Goal of the exercise >> When you copy the material, keep each line exactly as it appears.

Data section >>
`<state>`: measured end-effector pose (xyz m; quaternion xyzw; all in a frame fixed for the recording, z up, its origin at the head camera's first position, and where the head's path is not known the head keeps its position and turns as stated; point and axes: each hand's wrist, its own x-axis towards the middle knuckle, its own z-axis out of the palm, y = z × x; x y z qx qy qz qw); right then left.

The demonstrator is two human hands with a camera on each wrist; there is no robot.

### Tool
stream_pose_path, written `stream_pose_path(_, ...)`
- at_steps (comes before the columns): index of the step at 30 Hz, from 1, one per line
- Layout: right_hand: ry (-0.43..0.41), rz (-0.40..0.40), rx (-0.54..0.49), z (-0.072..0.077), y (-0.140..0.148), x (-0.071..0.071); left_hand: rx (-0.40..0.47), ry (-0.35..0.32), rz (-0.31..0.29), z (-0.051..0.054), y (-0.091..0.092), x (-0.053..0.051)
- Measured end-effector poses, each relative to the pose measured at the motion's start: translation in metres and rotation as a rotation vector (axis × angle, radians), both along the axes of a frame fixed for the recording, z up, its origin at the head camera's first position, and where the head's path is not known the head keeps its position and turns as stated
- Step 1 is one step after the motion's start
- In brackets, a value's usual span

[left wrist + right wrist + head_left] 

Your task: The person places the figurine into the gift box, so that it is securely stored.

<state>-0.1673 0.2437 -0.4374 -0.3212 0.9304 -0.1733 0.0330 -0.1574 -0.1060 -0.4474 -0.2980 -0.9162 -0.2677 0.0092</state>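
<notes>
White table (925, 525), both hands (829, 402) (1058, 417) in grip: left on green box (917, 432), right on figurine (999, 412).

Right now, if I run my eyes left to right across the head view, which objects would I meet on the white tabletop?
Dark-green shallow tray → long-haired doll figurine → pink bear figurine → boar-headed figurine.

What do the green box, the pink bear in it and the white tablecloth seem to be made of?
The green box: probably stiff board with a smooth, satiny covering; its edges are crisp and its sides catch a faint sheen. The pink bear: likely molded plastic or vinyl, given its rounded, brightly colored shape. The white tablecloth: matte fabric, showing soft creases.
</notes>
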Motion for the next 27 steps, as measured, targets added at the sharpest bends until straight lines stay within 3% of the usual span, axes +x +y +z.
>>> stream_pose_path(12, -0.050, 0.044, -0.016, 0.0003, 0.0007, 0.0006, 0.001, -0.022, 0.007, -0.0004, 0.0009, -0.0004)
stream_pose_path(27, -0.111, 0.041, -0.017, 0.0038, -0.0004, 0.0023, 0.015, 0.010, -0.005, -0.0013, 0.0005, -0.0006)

Exercise result >>
`<state>`: measured end-effector pose (xyz m; quaternion xyzw; all in a frame fixed for the recording, z up, its origin at the head camera's first position, and where the head's path is not known the head keeps its position and turns as stated; point and axes: each hand's wrist, its own x-axis towards the middle knuckle, its own z-axis out of the palm, y = z × x; x y z qx qy qz qw); right then left.

The demonstrator is two human hands with a camera on each wrist; there is no robot.

### Tool
stream_pose_path, written `stream_pose_path(_, ...)`
- at_steps (comes before the columns): index of the step at 30 Hz, from 1, one per line
- Layout: right_hand: ry (-0.43..0.41), rz (-0.40..0.40), rx (-0.54..0.49), z (-0.072..0.077), y (-0.140..0.148), x (-0.071..0.071); left_hand: rx (-0.40..0.47), ry (-0.35..0.32), rz (-0.31..0.29), z (-0.051..0.054), y (-0.091..0.092), x (-0.053..0.051)
- Measured end-effector poses, each relative to the pose measured at the motion's start: translation in metres and rotation as a rotation vector (axis × angle, radians), both along the axes of a frame fixed for the recording, z up, its origin at the head camera's first position, and where the head's path is not known the head keeps its position and turns as stated
- Step 1 is one step after the motion's start
- In brackets, a value's usual span

[left wrist + right wrist + head_left] 

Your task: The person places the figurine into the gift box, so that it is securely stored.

<state>-0.1673 0.2437 -0.4374 -0.3212 0.9304 -0.1733 0.0330 -0.1574 -0.1060 -0.4474 -0.2980 -0.9162 -0.2677 0.0092</state>
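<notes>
White table (925, 525), both hands (829, 402) (1058, 417) in grip: left on green box (917, 432), right on figurine (999, 412).

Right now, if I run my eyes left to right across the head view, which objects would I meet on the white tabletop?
Dark-green shallow tray → long-haired doll figurine → pink bear figurine → boar-headed figurine.

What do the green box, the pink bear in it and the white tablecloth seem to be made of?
The green box: probably stiff board with a smooth, satiny covering; its edges are crisp and its sides catch a faint sheen. The pink bear: likely molded plastic or vinyl, given its rounded, brightly colored shape. The white tablecloth: matte fabric, showing soft creases.
</notes>
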Motion for the next 27 steps, as measured, targets added at the sharpest bends until straight lines stay within 3% of the usual span, axes +x +y +z.
>>> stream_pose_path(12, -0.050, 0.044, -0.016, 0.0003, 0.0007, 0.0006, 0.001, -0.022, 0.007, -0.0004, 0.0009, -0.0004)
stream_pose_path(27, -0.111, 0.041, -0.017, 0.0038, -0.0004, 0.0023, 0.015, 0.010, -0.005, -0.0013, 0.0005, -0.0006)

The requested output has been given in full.